Zuletzt sorgten Berichte über raubende, mit Pistolen und Schlagringen bewaffnete Jugendbanden in den Bezirken Währing und Döbling für Verunsicherung. In Wien, das als Hotspot junger Straffälliger gilt, hat die Polizei deshalb mit Experten einen Fünf-Punkte-Plan ausgearbeitet, der der Prävention und Vernetzung dienen soll. Wenn diese Maßnahmen nicht fruchten, ist sogar die temporäre Unterbringung in geschlossenen Einrichtungen im Gespräch.

Denn um Kinder festzuhalten, fehlt derzeit die gesetzliche Grundlage. Eine mögliche Lösung für dieses Problem hat den mehr als sperrigen Namen „Normverdeutlichungsgespräche“. Es geht darum, und so steht es auch im Regierungsprogramm, dass auch nicht strafmündige Jugendliche zu einem Gespräch geholt werden, um ihnen die Rechtslage und die Konsequenzen ihres Verhaltens klarzumachen: „Wir haben im Regierungsprogramm vereinbart, dass es dieses verpflichtende Gespräch mit den Eltern oder dem Vormund geben muss, um klarzumachen, was unsere Regeln sind, was verboten ist. Und wenn dem nicht nachgekommen wird, gibt es Strafen dafür“, erklärt Innenminister Gerhard Karner – gestraft werden freilich die Erziehungsberechtigten.

Was derzeit erlaubt ist

Das Thema heißt eigentlich: Deliktsfähigkeit. Unser Rechtssystem sagt, dass nur bestraft werden kann, der versteht, dass er ein Verbrechen begeht. Unter 14 Jahren ist das jedenfalls nicht der Fall, sagt das Gesetz. Jugendliche unter 14 Jahren sind also nicht deliktsfähig. Aber es können Erziehungsmaßnahmen gesetzt werden, wie beispielsweise die Unterbringung in einer betreuten Wohngemeinschaft.

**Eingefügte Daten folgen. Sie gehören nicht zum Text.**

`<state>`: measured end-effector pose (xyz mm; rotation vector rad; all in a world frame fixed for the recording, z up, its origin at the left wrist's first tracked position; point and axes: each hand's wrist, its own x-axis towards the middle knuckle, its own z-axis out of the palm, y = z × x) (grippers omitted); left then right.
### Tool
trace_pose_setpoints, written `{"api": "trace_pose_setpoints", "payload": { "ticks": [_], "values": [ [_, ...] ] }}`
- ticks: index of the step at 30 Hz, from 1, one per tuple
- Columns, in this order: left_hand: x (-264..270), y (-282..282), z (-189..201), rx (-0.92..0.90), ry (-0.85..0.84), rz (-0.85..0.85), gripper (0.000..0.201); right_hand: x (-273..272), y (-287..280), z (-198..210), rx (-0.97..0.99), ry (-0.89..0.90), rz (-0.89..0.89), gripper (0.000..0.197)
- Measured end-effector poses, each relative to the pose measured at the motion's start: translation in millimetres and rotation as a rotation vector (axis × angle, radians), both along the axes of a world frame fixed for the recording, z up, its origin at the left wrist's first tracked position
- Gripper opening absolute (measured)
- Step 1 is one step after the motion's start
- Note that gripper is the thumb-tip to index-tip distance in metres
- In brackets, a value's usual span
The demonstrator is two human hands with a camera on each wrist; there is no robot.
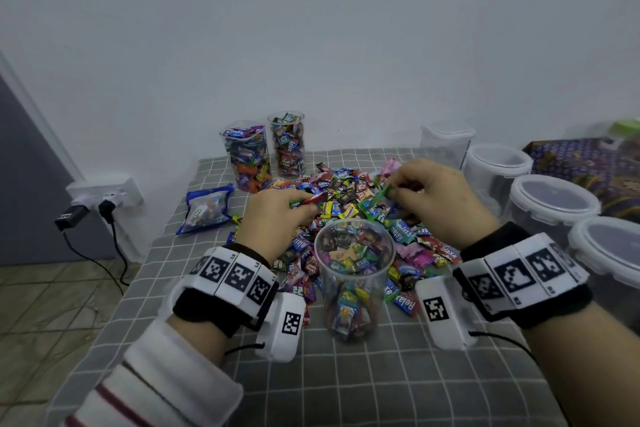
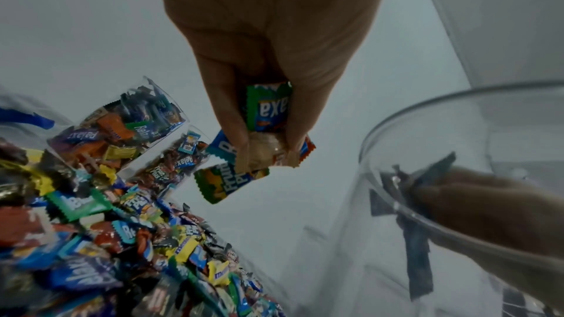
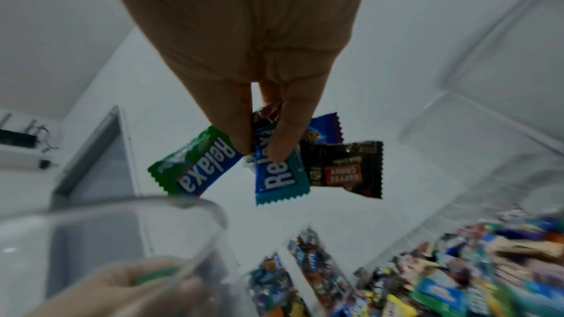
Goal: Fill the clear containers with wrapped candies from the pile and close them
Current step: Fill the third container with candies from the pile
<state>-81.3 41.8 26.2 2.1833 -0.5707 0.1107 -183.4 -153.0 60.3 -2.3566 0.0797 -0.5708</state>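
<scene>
Wrappers read "Relaxa" and "Fruit Plus"; a black one in the right wrist view says "Coffee Candy". Left hand (image 1: 277,215) pinches a bunch of candies (image 2: 268,129) w/ curled fingers: green Relaxa, tan one, Fruit Plus. Right hand (image 1: 440,194) pinches another bunch (image 3: 280,172): green and teal Relaxa, the black coffee one, a purple one. Both hands are above the candy pile (image 1: 346,204), just behind the open clear container (image 1: 353,274), part full, lid off, near the front centre.

Two full clear containers (image 1: 266,152) stand at the back, by the wall. Blue candy bag (image 1: 206,208) left of pile. Lidded tubs (image 1: 550,201) line the right edge. Surface: grey grid-check cloth (image 1: 346,385). White wall behind; socket w/ plugs (image 1: 104,198) at left, tiled floor below.
</scene>
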Motion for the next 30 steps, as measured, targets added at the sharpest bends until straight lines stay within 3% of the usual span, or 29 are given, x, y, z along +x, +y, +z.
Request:
{"api": "trace_pose_setpoints", "payload": {
  "ticks": [7, 11, 24, 30],
  "values": [
    [-3, 2, -1, -0.009, 0.027, -0.011, 0.026, -10, 25, 16, 0.026, -0.09, 0.123, 0.01],
    [-3, 3, -4, 0.059, -0.017, -0.017, 0.026, -14, 37, 13, -0.067, -0.087, 0.168, 0.005],
    [-8, 6, -6, 0.012, 0.033, -0.015, 0.019, -16, 60, -5, -0.522, 0.195, 0.236, 0.02],
    [-11, 6, -2, 0.003, 0.037, -0.013, 0.019, -15, 62, -1, -0.546, 0.239, 0.259, 0.023]
  ]
}}
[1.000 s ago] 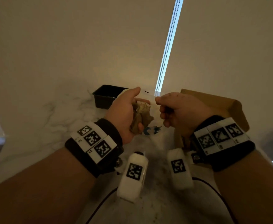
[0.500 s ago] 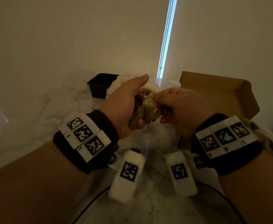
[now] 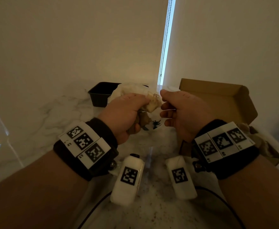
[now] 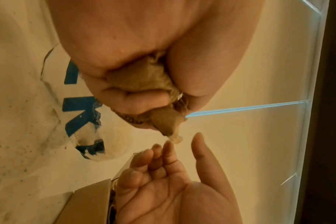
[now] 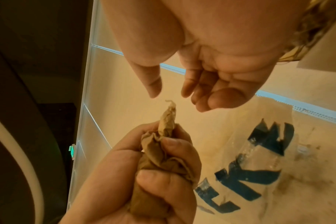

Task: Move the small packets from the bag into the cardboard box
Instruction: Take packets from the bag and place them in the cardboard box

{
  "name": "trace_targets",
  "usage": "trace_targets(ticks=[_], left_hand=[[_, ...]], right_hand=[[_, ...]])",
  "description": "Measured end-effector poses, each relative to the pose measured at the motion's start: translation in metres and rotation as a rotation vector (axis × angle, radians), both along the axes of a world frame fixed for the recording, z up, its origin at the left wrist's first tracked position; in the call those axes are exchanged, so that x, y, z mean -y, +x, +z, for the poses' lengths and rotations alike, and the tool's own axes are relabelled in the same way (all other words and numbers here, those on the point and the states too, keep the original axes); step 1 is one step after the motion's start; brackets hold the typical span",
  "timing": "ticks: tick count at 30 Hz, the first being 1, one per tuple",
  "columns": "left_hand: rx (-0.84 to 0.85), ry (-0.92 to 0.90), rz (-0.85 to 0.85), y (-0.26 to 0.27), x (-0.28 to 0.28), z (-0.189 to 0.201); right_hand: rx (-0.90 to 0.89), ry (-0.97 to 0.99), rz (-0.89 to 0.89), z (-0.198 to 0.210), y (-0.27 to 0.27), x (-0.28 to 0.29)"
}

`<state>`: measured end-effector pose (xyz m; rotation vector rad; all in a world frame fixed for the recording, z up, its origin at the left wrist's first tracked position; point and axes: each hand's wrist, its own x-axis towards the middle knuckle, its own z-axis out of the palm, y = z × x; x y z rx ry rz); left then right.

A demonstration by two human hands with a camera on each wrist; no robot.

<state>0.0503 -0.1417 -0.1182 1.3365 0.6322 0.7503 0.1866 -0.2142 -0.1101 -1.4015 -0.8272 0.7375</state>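
Observation:
My left hand [image 3: 132,111] grips a crumpled bundle of brown paper packets [image 3: 152,104], whose twisted tip pokes out past the fingers [image 5: 168,118]. My right hand [image 3: 168,103] hovers just right of that tip, thumb and fingers loosely curled and holding nothing [image 5: 170,94]. A translucent plastic bag [image 3: 153,127] with blue lettering lies on the marble table under and behind my hands [image 5: 259,159]. The cardboard box [image 3: 218,100] stands at the right, its lid raised; my right wrist hides most of its inside.
At the back left of the table, a black plastic tray [image 3: 100,95] stands against the wall. A window blind with a bead chain [image 3: 164,47] hangs behind. A dark cable [image 3: 92,210] runs across the marble table [image 3: 52,116] near me.
My right hand was on the bundle together with the left; it has let go and now sits a small gap to the right. The left hand keeps its grip.

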Motion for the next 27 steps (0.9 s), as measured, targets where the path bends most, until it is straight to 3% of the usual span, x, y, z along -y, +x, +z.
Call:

Innenminister Karner: „Es gibt Möglichkeiten, die Kinder zwar nicht einzusperren, aber polizeilich anzuhalten, etwa durch ein neues Heimaufenthaltsgesetz.“

Also sollen die Minderjährigen auch in der Nacht ihre Unterkunft nicht verlassen können? „Ja, das ist eine gefängnisähnliche Unterbringung.“ Die Strafmündigkeit, bekräftigt der Innenminister, liege in Österreich bei 14 Jahren, und eine Änderung sei im Regierungsprogramm nicht vorgesehen.

Karner beruft sich auf das Regierungsprogramm, das vorsieht, das Heimaufenthaltsgesetz „hinsichtlich der Durchsetzbarkeit von Ausgangsbeschränkungen“ zu überarbeiten. Zudem sind spezialisierte sozialpädagogische Wohngemeinschaften der Kinder- und Jugendhilfe geplant, mit der Option „eng befristeter Zwangsaufenthalte“. Die Freiheitsbeschränkungen sollen dabei durch Pflegschaftsrichterinnen und -richter überprüft werden.